**Work instruction:** Given the entries that follow, write out exactly the lines starting at the one containing "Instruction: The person" and ending at the one containing "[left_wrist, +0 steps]", both ends included, and only those.

*** Input data Section Begins ***

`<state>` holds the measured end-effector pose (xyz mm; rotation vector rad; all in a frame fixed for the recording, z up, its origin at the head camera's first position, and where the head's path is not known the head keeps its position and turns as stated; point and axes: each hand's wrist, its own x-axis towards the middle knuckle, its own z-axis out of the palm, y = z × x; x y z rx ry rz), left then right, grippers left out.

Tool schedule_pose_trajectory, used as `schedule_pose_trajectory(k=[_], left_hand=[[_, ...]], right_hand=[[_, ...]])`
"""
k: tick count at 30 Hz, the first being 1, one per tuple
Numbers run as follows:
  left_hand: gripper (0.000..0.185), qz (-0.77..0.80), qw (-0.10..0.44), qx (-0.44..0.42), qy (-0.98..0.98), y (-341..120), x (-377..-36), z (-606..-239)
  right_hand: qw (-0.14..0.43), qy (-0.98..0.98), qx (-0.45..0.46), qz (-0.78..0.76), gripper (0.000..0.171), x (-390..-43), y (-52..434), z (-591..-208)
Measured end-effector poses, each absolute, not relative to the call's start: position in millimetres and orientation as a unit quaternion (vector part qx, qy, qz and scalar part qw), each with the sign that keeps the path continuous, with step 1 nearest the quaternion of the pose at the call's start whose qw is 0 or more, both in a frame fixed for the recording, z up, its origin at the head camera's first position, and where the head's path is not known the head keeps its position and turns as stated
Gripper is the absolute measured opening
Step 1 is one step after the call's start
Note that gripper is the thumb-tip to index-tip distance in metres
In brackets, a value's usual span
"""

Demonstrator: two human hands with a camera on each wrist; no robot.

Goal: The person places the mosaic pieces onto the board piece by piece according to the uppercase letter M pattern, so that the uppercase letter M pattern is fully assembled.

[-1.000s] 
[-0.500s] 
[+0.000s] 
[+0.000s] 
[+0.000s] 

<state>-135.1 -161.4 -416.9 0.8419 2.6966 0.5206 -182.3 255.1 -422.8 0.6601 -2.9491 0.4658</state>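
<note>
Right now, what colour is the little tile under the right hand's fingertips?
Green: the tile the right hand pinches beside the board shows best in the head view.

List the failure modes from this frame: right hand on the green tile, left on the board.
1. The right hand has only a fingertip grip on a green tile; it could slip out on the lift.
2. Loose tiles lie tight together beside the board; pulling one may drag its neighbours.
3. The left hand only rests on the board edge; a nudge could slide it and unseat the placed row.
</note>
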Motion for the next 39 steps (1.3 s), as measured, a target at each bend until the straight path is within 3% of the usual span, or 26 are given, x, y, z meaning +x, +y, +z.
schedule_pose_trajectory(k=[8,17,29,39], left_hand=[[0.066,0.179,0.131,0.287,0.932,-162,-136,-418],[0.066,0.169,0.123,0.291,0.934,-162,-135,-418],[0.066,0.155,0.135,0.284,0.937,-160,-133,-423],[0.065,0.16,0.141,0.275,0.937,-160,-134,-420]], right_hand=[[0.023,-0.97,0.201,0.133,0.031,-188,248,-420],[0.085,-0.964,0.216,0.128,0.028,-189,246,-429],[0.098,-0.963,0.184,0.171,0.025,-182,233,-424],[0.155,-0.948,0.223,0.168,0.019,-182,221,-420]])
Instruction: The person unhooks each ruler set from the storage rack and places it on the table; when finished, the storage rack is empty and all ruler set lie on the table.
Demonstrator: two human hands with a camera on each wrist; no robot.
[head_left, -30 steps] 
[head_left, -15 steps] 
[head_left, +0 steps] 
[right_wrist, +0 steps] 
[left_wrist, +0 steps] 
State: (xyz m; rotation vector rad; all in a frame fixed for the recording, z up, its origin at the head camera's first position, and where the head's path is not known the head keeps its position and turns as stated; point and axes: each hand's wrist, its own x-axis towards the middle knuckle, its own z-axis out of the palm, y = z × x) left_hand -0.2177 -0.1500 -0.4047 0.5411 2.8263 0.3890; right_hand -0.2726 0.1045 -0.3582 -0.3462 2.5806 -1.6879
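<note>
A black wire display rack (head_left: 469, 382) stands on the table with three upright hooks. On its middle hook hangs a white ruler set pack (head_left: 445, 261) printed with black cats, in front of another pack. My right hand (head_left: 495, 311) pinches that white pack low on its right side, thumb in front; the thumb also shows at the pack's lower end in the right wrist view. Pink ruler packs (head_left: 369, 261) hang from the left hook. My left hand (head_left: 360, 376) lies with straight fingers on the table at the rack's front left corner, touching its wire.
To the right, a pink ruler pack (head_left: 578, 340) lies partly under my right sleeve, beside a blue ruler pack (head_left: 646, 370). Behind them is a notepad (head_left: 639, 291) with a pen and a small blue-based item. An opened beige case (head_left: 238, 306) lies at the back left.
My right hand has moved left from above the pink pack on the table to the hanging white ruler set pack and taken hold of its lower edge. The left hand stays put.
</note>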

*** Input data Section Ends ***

**Answer area:**
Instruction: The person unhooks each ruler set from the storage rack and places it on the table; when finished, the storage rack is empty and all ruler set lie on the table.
Demonstrator: two human hands with a camera on each wrist; no robot.
[head_left, -30 steps] 
[head_left, -15 steps] 
[head_left, +0 steps] 
[right_wrist, +0 steps] 
[left_wrist, +0 steps] 

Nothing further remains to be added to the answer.